Borislow stoutly defended his legal moves to stop the league’s plans to terminate magicJack, but in a follow-up conversation with Potomac Soccer Wire, he suggested that he would be unwilling to continue as part of WPS as long as league president Anne-Marie Eileraas – the subject of many of his harshest words – is in charge.

“I tried for months to talk to them and even introduce intermediaries – nothing,” he said of his long-strained relationship with league officials. “I will not stay or do anything with Anne -Marie involved.”

Borislow alleges that WPS clubs and officials routinely doctor attendance statistics to a drastic extent and that the league deceived him when he bought the franchise formerly known as the Washington Freedom.

“The attendance is a huge lie,” he wrote. “The paid attendance is probably half of what you see on the [WPS web]site and some teams just outright inflate the attendance. Meanwhile ,the league is selling franchises based upon these numbers and I absolutely refuse to be part of that too.

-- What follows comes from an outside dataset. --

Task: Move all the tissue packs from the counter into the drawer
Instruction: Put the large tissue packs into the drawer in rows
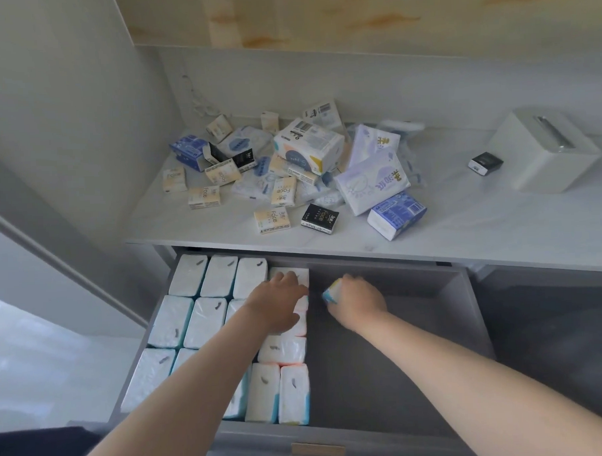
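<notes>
A heap of tissue packs in white, cream, blue, lilac and black wrappers lies on the pale counter. Below it the grey drawer stands pulled out. Its left half holds rows of white packs standing on edge. My left hand rests flat on the packs in the fourth column, fingers straight. My right hand is inside the drawer just right of those rows and grips a white pack with blue and yellow edges, mostly hidden by the fingers.
A white square tissue box stands at the counter's right, with a small black pack beside it. A white wall closes the left side. The drawer's right half shows bare grey floor. A wooden handle sits on the drawer front.
</notes>
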Tool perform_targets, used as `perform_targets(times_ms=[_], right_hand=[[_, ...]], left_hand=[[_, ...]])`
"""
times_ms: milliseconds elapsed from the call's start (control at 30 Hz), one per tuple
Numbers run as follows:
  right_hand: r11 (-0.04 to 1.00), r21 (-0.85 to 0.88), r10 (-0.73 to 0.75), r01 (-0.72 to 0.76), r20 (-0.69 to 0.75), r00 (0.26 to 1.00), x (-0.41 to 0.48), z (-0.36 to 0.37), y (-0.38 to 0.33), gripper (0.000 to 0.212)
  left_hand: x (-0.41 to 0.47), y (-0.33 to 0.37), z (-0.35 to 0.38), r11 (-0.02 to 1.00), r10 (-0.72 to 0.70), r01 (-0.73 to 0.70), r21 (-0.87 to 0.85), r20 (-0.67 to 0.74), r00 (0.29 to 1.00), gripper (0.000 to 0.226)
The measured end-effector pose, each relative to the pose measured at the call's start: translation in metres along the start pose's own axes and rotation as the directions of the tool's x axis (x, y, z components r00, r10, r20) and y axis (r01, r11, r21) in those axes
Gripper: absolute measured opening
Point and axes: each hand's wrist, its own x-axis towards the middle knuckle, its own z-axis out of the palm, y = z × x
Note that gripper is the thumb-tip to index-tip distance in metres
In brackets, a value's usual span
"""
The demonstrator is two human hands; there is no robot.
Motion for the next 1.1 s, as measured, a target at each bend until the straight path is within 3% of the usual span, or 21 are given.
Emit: perform_targets(times_ms=[100,167,233,333,467,567,667,867,1100], right_hand=[[0.903,0.345,0.236,-0.256,0.1,0.967,0.006,0.002,-0.002,0.058],[0.769,0.573,0.216,-0.283,0.185,0.959,0.011,0.004,-0.008,0.051],[0.683,0.666,0.157,-0.301,0.269,0.95,0.012,0.007,-0.014,0.037],[0.684,0.654,0.137,-0.323,0.32,0.938,0.011,0.011,-0.013,0.038],[0.759,0.611,0.097,-0.225,0.236,0.967,0.011,0.011,-0.009,0.051],[0.929,0.367,-0.023,-0.045,0.178,0.984,0.005,0.006,-0.011,0.044],[0.991,0.096,-0.1,0.089,0.123,0.987,-0.002,-0.006,-0.008,0.042],[0.954,0.032,-0.3,0.299,0.045,0.953,-0.016,-0.063,-0.008,0.03],[0.913,0.15,-0.331,0.379,-0.271,0.904,-0.002,-0.16,-0.023,0.026]], left_hand=[[0.007,0.0,0.001,0.999,-0.001,0.003,0.045,-0.044,0.999,0.054],[0.011,0.0,0.003,0.998,0.002,0.001,0.059,-0.058,0.998,0.053],[0.015,0.001,0.003,0.999,-0.004,0.007,0.045,-0.059,0.998,0.056],[0.016,0.001,0.004,1.0,0.01,-0.009,0.02,-0.051,0.999,0.065],[0.013,0.0,0.005,0.998,0.042,-0.042,0.053,0.013,0.999,0.066],[0.012,0.003,-0.003,0.998,0.017,-0.022,0.059,0.077,0.997,0.066],[0.012,0.009,-0.019,1.0,-0.023,0.021,0.019,0.116,0.993,0.063],[0.006,0.015,-0.068,0.979,-0.121,0.11,-0.169,-0.056,0.991,0.035],[0.015,-0.004,-0.147,0.951,-0.234,0.152,-0.269,-0.305,0.923,0.022]])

It’s fraud, just like the way they induced me into the league.”

He later re-affirmed his charges to PSW and clearly believes that it’s an issue worth walking out over.

“The allegations I made are very serious about [Eileraas’] instructions to boost attendance numbers,” said Borislow. “I will not be involved in a fraud.”

He continues to deny the main points of a grievance against him filed by the WPS players’ union which resulted in substantial discipline by the league, and caustically critiqued Eileraas.

“There isn’t one player we know of that signed the grievance and the [U.S] National team players were shocked to see it after the fact,” said Borislow. “We cut six players in a short period of time, and I am sure between them and a conspiracy with the league that is where the grievance emanated.

“My players are the highest paid players with the best benefits. Although they are the highest paid, Abby [Wambach], Hope [Solo], Christie [Rampone] and Megan [Rapinoe] combined do not make what Anne Marie makes and that is a crying shame.”

Borislow also expanded on his ideas for improving the league’s infrastructure, which he previously criticized as “clueless” and plagued by “ridiculous overhead,” by reaching out to the U.S. Soccer Federation and Major League Soccer for assistance.

“Embrace the WNT [U.S. Women’s National Team],” he told PSW, “cut down the markets to put on the best possible show, build a viable business plan to take to the USSF for help and get the MLS deeply involved.”